- _YOUR OBJECTIVE_
Tell how many lines below include the word "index". Only the number should appear.
DATA EXCERPTS section start
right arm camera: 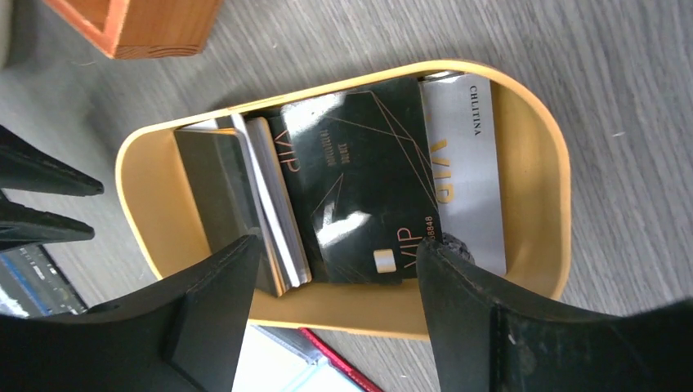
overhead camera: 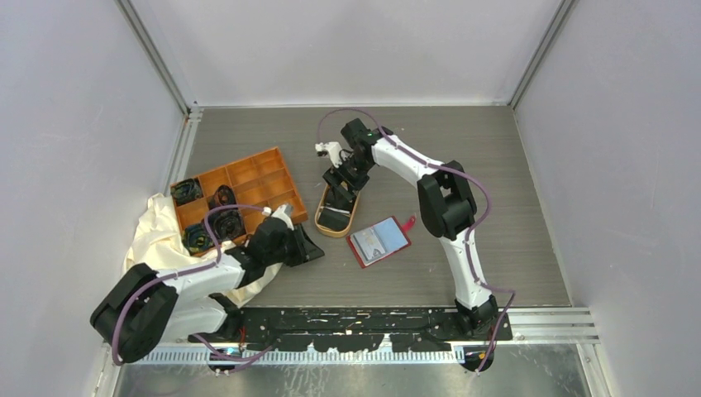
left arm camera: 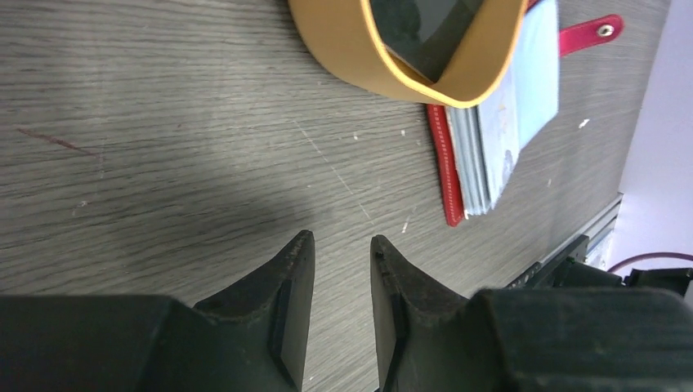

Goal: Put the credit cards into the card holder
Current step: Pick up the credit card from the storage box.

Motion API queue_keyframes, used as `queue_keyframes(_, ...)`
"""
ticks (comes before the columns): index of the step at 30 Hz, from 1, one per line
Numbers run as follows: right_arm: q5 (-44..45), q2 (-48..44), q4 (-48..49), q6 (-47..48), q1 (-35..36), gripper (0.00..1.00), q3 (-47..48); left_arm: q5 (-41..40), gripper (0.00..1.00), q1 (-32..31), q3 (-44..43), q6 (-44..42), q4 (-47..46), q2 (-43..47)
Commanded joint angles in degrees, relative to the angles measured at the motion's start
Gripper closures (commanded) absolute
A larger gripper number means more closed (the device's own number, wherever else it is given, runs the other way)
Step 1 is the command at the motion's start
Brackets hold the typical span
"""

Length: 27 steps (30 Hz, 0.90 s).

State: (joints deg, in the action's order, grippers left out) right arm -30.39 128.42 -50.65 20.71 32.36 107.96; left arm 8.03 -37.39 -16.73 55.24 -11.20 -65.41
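View from the right wrist: an oval tan dish holds the credit cards. The top black card lies flat and bears "VIP" twice in gold, with a row of digits too small to read in full. Under it, a silver card reads "CHLITINA" and "VIP". Several pale grey cards lean on edge against the black one. The right gripper has its jaws spread wide, one finger by the leaning cards, the other at the black card's edge over the silver card. Whether either finger presses a card cannot be told.

View from the left wrist: the left gripper hangs over bare table, jaws a narrow gap apart with nothing between them.

Overhead view: the card holder, red with a snap tab, lies open on the table just right of the dish, clear sleeves upward. An orange tray sits left of the dish.
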Motion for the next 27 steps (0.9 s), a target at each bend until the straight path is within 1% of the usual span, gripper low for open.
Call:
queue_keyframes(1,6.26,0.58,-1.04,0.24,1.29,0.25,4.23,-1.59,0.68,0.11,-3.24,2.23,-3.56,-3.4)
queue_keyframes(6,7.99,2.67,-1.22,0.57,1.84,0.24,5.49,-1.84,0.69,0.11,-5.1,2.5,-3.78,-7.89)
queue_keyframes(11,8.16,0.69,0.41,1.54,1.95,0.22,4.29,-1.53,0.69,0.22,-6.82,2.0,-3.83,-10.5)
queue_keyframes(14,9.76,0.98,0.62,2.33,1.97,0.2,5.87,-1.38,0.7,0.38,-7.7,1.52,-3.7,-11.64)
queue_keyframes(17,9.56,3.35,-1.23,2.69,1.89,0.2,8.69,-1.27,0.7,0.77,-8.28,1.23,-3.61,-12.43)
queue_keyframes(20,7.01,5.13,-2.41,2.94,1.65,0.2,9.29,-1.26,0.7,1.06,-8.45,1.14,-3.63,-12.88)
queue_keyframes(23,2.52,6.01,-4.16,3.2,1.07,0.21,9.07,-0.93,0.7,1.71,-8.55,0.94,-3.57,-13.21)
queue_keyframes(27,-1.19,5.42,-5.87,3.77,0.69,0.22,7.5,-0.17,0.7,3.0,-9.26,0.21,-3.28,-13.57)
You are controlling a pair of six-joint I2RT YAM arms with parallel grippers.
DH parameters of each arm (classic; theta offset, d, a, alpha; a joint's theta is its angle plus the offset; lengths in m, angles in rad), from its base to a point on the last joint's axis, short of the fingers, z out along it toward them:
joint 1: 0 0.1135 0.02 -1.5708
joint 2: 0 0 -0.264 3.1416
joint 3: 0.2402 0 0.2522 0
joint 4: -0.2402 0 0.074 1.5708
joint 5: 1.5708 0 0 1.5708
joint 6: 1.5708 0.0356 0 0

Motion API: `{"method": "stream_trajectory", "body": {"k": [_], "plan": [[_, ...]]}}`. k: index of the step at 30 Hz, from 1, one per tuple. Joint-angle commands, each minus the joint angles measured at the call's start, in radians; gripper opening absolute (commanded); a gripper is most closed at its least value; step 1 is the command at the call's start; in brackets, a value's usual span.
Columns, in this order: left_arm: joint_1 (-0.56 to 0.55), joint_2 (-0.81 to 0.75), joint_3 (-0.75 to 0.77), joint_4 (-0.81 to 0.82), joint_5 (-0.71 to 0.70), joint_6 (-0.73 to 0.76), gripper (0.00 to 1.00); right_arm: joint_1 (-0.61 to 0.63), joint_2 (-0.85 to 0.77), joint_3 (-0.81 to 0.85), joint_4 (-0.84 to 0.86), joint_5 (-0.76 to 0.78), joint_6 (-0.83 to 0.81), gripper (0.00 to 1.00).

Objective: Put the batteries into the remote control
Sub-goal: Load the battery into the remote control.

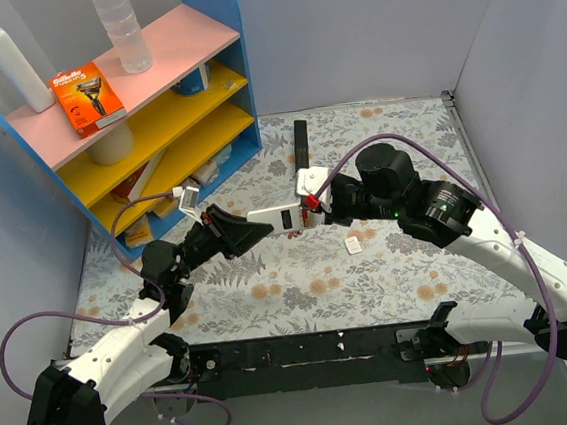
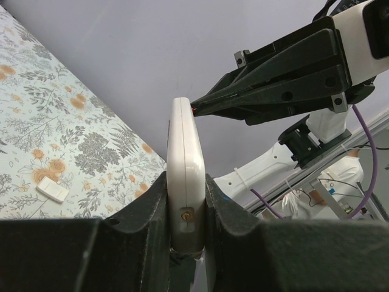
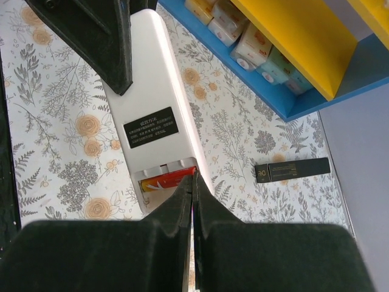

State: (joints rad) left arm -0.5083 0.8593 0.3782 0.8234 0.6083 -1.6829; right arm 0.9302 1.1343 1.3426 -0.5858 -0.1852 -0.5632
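While the left claw (image 1: 261, 225) pinches the remote control (image 3: 155, 103) by its long edges, white back up and clear of the bench (image 1: 271, 294), the right claw (image 3: 193, 182), fingers pressed together, has its tips at the open end compartment, where one red-orange battery (image 3: 165, 181) lies. A small white cover (image 1: 353, 246) lies on open bench below. The black remote (image 3: 292, 170) and blue shelf (image 1: 231, 27) sit well apart.

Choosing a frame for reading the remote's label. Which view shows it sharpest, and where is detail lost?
Right wrist view: the remote control evenly lit, label crisp, a battery showing; the right gripper black and featureless. Left wrist view: remote edge-on, the left gripper dark. Top view: soft even light, label tiny.
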Motion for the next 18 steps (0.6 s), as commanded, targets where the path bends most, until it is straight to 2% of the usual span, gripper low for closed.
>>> {"method": "stream_trajectory", "body": {"k": [1,7,14,18], "plan": [[-0.013,-0.051,0.034,0.140,-0.024,-0.001,0.00,0.013,0.053,-0.049,-0.034,-0.042,0.062,0.03],[-0.013,-0.057,0.036,0.109,-0.024,0.015,0.00,0.015,0.103,-0.072,-0.006,0.035,0.091,0.02],[-0.013,-0.054,0.019,0.102,-0.054,0.008,0.00,0.015,0.127,-0.148,0.116,0.076,0.097,0.03],[-0.013,-0.054,0.027,-0.030,-0.096,0.076,0.00,0.015,0.124,-0.151,0.148,0.056,0.111,0.05]]}}
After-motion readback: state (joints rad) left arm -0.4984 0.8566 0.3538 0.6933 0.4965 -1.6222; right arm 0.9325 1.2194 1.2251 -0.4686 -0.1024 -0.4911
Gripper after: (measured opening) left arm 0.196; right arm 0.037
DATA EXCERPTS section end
- _EXPECTED OUTPUT_
2